En 1918 Adolphe llegó a Los Angeles dispuesto a conquistar América en un Blitzkrieg comercial. Con un generoso cheque convenció al prometedor galán Rudoph Valentino de usar gafas Adolphe Hitlére en su próxima película, The Delicious Little Devil. Empero, el productor Carl Laemmle, fundador de Universal Pictures, lo prohibió de manera tajante. Por esta razón Hitlére mantuvo una fea disputa en alemán con Laemmle, que para más afrenta lo expulsó de su oficina con exaltadas frases en yídish. Al menos esa fue la interpretación de Adolphe, aunque en realidad se trataba de dialecto suevo. Fue precisamente este escándalo lo que impulsó la curiosidad del público americano y disparó las ventas de gafas Adolphe Hitlére. El empresario sólo se enteró un mes más tarde al desembarcar en Le Havre.

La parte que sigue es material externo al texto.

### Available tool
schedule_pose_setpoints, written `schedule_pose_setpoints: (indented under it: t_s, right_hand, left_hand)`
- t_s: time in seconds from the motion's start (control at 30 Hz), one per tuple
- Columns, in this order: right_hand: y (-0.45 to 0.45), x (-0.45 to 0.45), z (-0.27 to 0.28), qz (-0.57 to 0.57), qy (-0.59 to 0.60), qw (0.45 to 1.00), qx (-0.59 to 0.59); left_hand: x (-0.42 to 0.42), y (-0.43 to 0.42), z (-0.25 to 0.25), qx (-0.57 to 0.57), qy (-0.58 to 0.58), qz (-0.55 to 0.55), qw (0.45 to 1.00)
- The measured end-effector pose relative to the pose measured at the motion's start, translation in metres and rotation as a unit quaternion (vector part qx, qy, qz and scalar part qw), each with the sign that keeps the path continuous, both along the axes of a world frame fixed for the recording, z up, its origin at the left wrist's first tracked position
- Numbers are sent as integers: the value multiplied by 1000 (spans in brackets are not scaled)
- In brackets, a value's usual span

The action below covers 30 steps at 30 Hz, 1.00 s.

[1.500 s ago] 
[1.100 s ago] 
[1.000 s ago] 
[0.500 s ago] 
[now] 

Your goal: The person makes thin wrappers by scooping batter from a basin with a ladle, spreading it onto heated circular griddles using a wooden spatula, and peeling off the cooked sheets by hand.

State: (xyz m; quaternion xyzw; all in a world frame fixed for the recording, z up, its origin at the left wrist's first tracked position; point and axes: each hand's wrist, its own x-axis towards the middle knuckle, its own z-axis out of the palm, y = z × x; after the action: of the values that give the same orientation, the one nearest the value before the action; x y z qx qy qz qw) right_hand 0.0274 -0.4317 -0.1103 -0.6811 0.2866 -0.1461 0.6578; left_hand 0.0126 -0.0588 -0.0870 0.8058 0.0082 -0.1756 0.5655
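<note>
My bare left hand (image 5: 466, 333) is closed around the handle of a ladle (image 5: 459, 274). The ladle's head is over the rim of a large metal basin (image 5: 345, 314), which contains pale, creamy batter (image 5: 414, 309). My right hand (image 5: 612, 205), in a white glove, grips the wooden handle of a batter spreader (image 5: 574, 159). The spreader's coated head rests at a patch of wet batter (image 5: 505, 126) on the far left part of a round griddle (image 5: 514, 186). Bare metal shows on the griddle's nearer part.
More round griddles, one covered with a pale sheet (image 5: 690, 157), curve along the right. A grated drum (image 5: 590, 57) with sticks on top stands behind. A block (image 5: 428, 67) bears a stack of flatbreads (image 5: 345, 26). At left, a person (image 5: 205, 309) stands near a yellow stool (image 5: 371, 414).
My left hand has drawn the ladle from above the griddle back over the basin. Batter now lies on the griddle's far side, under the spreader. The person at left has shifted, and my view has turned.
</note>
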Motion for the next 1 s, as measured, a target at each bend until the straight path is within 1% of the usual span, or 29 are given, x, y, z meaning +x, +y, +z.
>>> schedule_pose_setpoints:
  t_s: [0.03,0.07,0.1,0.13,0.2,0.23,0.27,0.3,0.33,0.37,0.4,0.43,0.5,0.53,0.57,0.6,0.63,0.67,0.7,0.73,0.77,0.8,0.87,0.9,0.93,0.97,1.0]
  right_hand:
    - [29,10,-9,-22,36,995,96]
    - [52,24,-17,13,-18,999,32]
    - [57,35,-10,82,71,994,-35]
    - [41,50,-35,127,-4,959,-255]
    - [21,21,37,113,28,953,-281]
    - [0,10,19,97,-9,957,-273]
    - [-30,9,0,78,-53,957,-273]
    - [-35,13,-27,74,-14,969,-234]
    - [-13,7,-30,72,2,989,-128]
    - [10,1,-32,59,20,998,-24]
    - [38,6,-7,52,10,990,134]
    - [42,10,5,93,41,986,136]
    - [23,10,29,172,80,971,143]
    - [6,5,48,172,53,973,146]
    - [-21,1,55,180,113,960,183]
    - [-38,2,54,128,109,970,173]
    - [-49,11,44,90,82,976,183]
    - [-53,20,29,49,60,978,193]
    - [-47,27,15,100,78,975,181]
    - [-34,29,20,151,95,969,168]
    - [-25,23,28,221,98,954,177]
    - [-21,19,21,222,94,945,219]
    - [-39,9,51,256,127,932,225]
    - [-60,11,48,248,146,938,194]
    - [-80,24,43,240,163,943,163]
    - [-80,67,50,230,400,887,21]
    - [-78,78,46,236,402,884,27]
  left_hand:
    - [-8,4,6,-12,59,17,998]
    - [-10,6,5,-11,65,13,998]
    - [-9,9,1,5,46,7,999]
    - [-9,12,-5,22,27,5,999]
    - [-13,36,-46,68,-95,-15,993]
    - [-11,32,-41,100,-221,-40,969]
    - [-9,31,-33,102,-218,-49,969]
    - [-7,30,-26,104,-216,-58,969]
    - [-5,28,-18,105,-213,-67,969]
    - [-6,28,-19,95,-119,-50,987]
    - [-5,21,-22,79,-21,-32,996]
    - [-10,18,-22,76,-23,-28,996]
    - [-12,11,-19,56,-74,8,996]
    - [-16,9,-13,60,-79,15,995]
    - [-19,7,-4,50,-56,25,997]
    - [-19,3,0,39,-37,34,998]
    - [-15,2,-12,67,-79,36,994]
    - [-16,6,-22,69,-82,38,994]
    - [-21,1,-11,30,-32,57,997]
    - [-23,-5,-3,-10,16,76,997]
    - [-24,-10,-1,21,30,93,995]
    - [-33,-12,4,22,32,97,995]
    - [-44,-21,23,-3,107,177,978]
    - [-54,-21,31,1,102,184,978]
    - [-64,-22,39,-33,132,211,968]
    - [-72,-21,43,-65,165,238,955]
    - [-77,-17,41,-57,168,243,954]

Al cumplir los 40 años Adolphe Hitlére era el principal productor de accesorios de moda del planeta. A todas vistas un encantador caballero, por más que –de saberse el vínculo– la larga serie de gigolós parisinos estrangulados podría inducir a pensar otra cosa: Georges Lévy, Anselme Dreyfus, Daniel Mandel, Lucien Bloch, Ariel Goldman, Laurent Veber, Henri Kahn, Claude Elmaleh, Efraím Kaminker, Yael Blowitz, Emile Citroën, etc.
Ojalá todo hubiera sido tan simple... ¡Genial!